Twitter Pauses Ticketed Spaces Indefinitely

Twitter, as of now, no longer has the Ticketed Spaces feature. It is or was, a live Spaces conversation wherein Twitter users will have to pay to listen. The social media giant paused the feature so they can focus on continuing to improve and bring new features to the core Spaces experience, as mentioned in Engadget.

Ticketed Spaces

The company introduced Ticketed Spaces in August 2021, just three months after it released the Spaces feature. This allows creators to host discussions, audio chats, or TED-style talks. Users will have to pay a fee to enter and interact within the space.

Although, Twitter's profits for the Ticketed Spaces feature can be relatively low. The social media platform will only get a cut of 3% to 20% from the host's revenue, depending on whether it exceeds or is below $50,000.

Hosts can set the price for tickets from $1 to $999. They are also in control of how many audiences can enter the space. Twitter uses third-party payment processors like Apple and Google payouts.

The paid feature hasn't been as used as it was during the early days of the pandemic. It was a useful way for people to virtually interact as they cannot do it physically. Now that restrictions are almost completely lifted, people are more drawn to personal discussions than virtual ones.

Other Spaces Projects

The company is looking into support with live chats inside Communities. Communities are comparable to Facebook's feature with the same name, where users with the same interests can interact with each other.

Another would be the project of themed stations and daily digests. Users could browse through stations about music, sports, and other topics. They can also play personalized daily digests with several contents.

A New Twitter

The discontinuation of the feature, however, has no connection to Elon Musk's recent acquisition of the app. But the tech billionaire has promised changes for the company.

He announced his plans to form a "content moderation council" at the company. Before the council convenes, Musk will not make any "major content decisions" or lift the bans from previous accounts, according to CNBC.

This is on top of the tech mogul firing Twitter CEO Parag Agrawal, CFO Ned Segal, and Head of Legal Policy, Trust, and Safety Vijaya Gadde.

Among his other plans is making the platform open to free speech. He aims to make it an open "digital town square" of ideas, without the intervention of strict policies. He expressed that he will allow anyone to say whatever they want, granted that it is legal, as mentioned in Vox.

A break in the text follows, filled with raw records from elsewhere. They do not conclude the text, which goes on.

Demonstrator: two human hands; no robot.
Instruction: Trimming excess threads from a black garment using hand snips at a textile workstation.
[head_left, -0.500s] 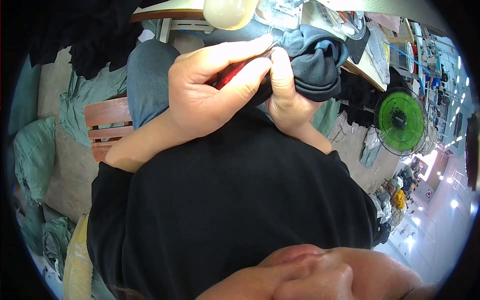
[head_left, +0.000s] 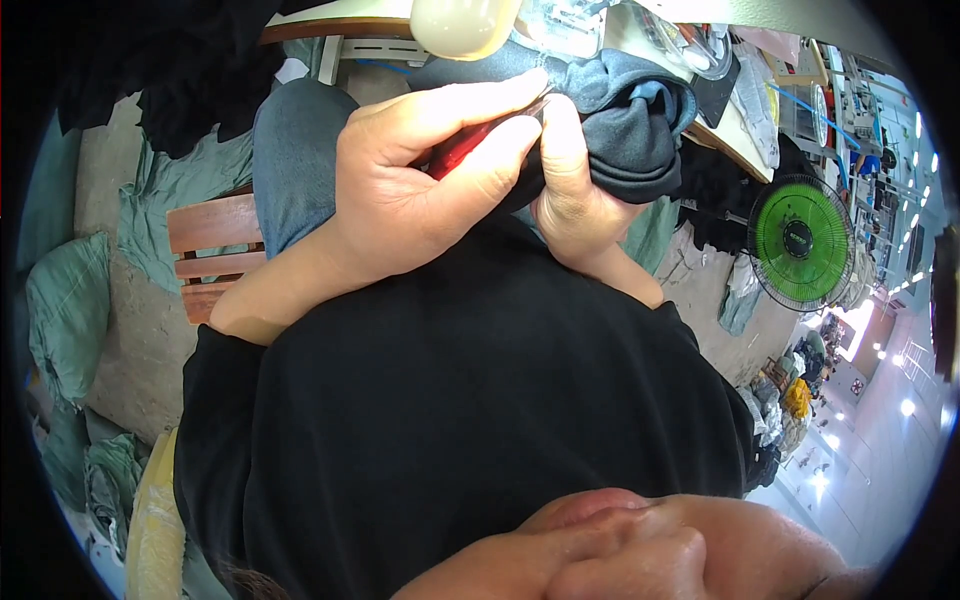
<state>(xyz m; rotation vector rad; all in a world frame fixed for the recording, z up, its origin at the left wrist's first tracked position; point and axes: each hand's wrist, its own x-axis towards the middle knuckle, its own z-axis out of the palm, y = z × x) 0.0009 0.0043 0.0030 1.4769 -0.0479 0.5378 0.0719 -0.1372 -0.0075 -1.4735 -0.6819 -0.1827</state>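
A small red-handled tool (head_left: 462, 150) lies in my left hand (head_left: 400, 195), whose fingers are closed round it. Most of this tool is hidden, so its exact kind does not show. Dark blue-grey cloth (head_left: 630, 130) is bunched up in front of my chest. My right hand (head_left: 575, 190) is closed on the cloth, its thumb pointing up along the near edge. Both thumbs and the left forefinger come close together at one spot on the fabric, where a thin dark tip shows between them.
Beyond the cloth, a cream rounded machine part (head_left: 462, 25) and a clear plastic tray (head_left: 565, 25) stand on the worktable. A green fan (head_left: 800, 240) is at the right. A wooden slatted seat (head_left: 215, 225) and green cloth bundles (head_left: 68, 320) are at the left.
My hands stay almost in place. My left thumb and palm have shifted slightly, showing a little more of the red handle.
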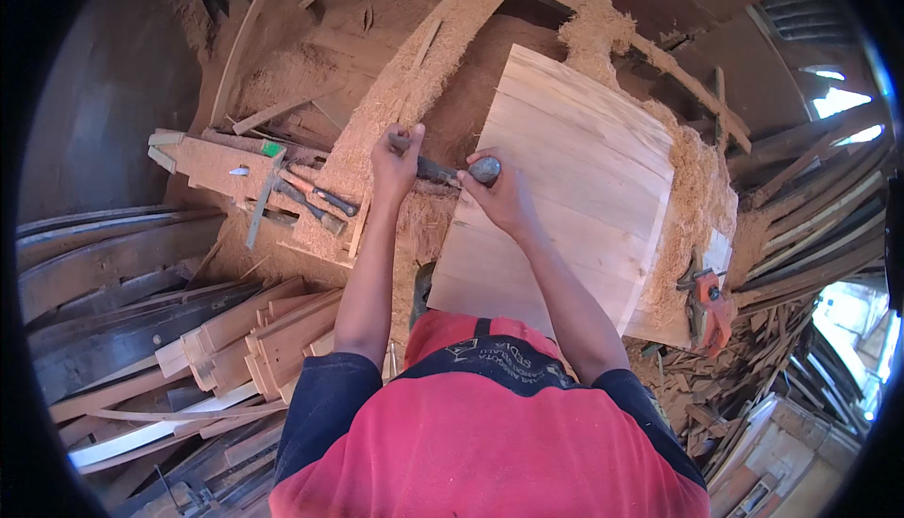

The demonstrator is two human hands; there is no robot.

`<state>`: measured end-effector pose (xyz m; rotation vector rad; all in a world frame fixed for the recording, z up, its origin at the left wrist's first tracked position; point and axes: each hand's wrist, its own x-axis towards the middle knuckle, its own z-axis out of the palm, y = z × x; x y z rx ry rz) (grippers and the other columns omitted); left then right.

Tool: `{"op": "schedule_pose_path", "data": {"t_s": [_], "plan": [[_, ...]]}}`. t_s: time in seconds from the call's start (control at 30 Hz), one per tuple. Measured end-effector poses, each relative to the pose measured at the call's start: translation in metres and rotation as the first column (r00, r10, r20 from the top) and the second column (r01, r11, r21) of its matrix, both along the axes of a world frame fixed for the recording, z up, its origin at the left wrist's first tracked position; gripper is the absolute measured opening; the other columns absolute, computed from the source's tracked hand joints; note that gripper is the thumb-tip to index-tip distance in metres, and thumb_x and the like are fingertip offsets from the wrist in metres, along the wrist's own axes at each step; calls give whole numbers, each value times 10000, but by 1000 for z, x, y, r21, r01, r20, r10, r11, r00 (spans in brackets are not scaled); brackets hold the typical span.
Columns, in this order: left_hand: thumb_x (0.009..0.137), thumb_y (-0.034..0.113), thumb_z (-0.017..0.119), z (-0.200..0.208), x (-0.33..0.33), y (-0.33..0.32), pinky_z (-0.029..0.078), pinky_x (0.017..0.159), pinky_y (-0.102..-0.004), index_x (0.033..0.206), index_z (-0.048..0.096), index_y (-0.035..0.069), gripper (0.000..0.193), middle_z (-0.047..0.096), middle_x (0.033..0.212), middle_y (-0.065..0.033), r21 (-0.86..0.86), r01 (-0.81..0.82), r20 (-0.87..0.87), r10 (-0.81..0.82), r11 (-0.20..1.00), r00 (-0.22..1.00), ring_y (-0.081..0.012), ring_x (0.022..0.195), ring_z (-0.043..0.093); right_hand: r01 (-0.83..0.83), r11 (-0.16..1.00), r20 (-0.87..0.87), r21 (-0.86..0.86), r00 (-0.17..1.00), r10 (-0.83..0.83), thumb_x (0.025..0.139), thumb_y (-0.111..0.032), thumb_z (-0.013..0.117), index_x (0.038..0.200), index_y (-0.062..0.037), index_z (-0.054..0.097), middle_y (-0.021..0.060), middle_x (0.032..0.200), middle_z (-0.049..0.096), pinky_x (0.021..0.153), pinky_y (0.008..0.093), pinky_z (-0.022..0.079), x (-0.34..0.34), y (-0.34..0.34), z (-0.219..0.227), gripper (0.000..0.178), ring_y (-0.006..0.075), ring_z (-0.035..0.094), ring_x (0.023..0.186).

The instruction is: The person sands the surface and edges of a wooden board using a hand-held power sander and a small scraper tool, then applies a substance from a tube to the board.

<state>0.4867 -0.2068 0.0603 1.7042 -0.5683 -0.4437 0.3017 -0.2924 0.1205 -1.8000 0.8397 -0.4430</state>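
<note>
In front of me, a dark bar-like tool with a rounded grey end (485,170) spans between my two hands, beside the left edge of a wide pale wooden panel (565,184). My left hand (394,162) is closed around the tool's left end. My right hand (504,196) curls around its right end, thumb against it, with the rounded end showing above the fingers. The tool's exact kind is unclear, as the fingers cover much of it.
Left of my hands, a try square (262,200), an orange-handled tool (318,193) and a dark-handled tool (311,207) lie on a board. Shavings (702,188) border the panel. An orange power tool (711,315) rests at its right corner. Stacked planks (235,339) stand left.
</note>
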Motion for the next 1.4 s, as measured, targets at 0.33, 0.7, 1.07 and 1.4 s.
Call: {"op": "schedule_pose_path", "data": {"t_s": [0.33, 0.7, 1.07, 1.4], "plan": [[900, 412, 747, -16, 3, -15, 439, 607, -352, 777, 573, 28, 439, 556, 654, -77, 73, 56, -3, -56, 996, 998, -185, 614, 504, -38, 998, 35, -41, 999, 40, 851, -171, 740, 1009, -36, 632, 137, 838, 698, 718, 383, 536, -5, -5, 16, 234, 289, 698, 774], [896, 410, 755, -6, 13, -18, 441, 614, -344, 745, 583, 18, 454, 548, 627, -49, 115, 180, 32, -185, 977, 982, -151, 618, 505, -91, 959, -169, -267, 985, 46, 804, -146, 754, 1152, -75, 645, 145, 1032, 711, 790, 413, 545, -6, -9, 26, 372, 320, 694, 915], [901, 375, 760, 9, 6, -26, 434, 576, -347, 709, 599, 15, 438, 542, 588, -47, 143, 181, 77, -194, 973, 978, -150, 575, 495, -303, 949, -162, -92, 944, 286, 784, -94, 715, 1190, -98, 645, 80, 1070, 714, 921, 371, 517, -21, -31, 46, 413, 266, 672, 996], [931, 320, 741, -5, 6, -26, 353, 526, -304, 651, 585, 22, 437, 460, 562, 28, 74, 153, 49, -157, 985, 986, -83, 562, 409, -358, 930, -282, -83, 903, 323, 799, -5, 662, 1185, -78, 628, 79, 1042, 712, 899, 358, 523, -11, -34, 61, 394, 215, 680, 982]]}}
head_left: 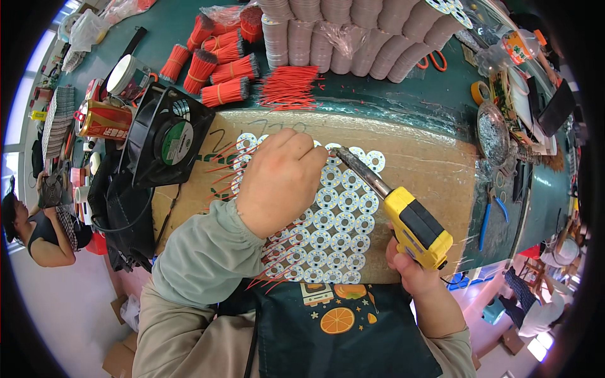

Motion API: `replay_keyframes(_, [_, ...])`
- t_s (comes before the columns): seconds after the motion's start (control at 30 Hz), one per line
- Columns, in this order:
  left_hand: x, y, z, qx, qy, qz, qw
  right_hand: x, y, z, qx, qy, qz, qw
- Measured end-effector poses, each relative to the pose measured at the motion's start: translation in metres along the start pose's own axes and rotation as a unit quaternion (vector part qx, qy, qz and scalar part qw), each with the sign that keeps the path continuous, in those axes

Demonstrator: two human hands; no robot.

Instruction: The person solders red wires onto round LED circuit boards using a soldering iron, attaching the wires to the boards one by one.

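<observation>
A panel of small round white LED circuit boards (345,222) lies on a brown cardboard sheet (428,164) in front of me. Thin red wires (287,252) stick out from the boards along its left side. My left hand (280,179) is closed in a pinch over the upper part of the panel; its fingertips and whatever they hold are hidden. In my right hand (406,264) is a yellow and black soldering gun (413,223). Its metal tip points up and left, reaching the top rows of boards close to my left fingers.
Loose red wires (290,88) and bundled red wires (227,69) lie beyond the cardboard, beside stacked round boards (353,38). A black fan (165,138) stands at left near a red can (106,120). Blue-handled pliers (486,220) lie at right, below a metal dish (493,132).
</observation>
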State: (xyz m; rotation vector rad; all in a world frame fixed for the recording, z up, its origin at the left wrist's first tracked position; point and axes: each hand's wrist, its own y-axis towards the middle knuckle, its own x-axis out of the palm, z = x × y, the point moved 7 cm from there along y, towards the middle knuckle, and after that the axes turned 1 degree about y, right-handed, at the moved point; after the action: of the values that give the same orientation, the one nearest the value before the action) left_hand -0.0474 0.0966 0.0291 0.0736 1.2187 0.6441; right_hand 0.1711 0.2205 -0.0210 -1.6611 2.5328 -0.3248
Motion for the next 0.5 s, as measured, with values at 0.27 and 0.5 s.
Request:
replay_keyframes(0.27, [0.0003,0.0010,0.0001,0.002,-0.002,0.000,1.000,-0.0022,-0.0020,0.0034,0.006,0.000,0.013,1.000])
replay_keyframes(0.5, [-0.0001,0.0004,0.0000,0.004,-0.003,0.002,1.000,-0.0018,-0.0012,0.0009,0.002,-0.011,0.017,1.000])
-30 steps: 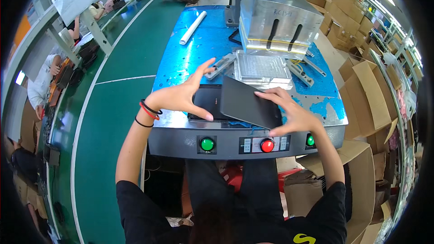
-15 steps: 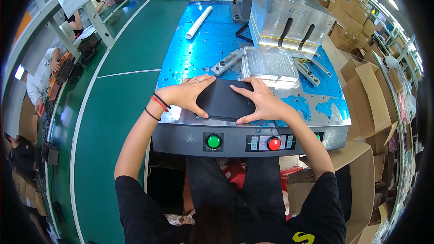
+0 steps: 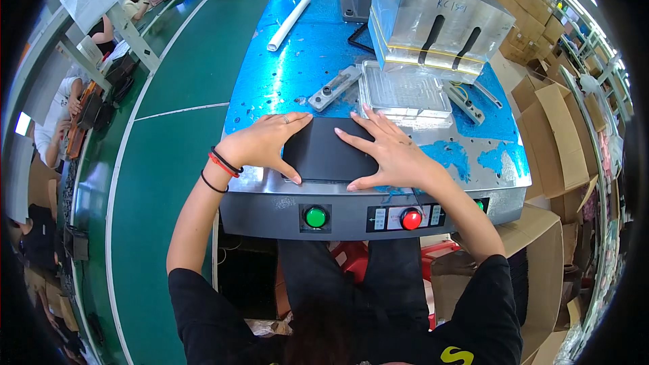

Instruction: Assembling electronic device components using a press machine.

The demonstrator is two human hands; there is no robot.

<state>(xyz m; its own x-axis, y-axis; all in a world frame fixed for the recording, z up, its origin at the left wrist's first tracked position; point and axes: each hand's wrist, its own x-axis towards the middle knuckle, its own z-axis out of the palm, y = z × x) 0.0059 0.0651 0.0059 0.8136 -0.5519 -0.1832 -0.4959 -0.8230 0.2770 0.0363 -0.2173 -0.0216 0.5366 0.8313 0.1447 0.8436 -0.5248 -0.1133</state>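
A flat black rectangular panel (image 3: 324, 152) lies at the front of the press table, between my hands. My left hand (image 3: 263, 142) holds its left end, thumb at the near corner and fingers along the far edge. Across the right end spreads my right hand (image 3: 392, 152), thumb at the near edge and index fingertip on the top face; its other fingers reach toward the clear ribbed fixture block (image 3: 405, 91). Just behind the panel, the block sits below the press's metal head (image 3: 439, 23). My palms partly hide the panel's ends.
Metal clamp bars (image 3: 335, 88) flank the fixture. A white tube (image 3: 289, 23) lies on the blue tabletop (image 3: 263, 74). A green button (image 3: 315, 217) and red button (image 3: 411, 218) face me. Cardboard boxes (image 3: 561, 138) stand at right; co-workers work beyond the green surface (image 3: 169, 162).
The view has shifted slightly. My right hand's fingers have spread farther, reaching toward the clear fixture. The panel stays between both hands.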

The lack of moderation may lead to a chaotic social networking site. Platforms like Parler, Truth Social, and Gettr have proven that a lack of policies may lead to a hate-filled and toxic space.

If the only restriction Elon Musk will impose on tweets is whether it's illegal, then it opens a lot of possibilities for technically legal hate speech. These can lead to racial slurs, bullying, spam, or graphic violent content.

Musk's response to this future problem is limiting the reach of unpleasant content, which can be done by using algorithms to promote or downrank content. So anyone can say what they want, but the number of users it can reach will depend on what its premise is.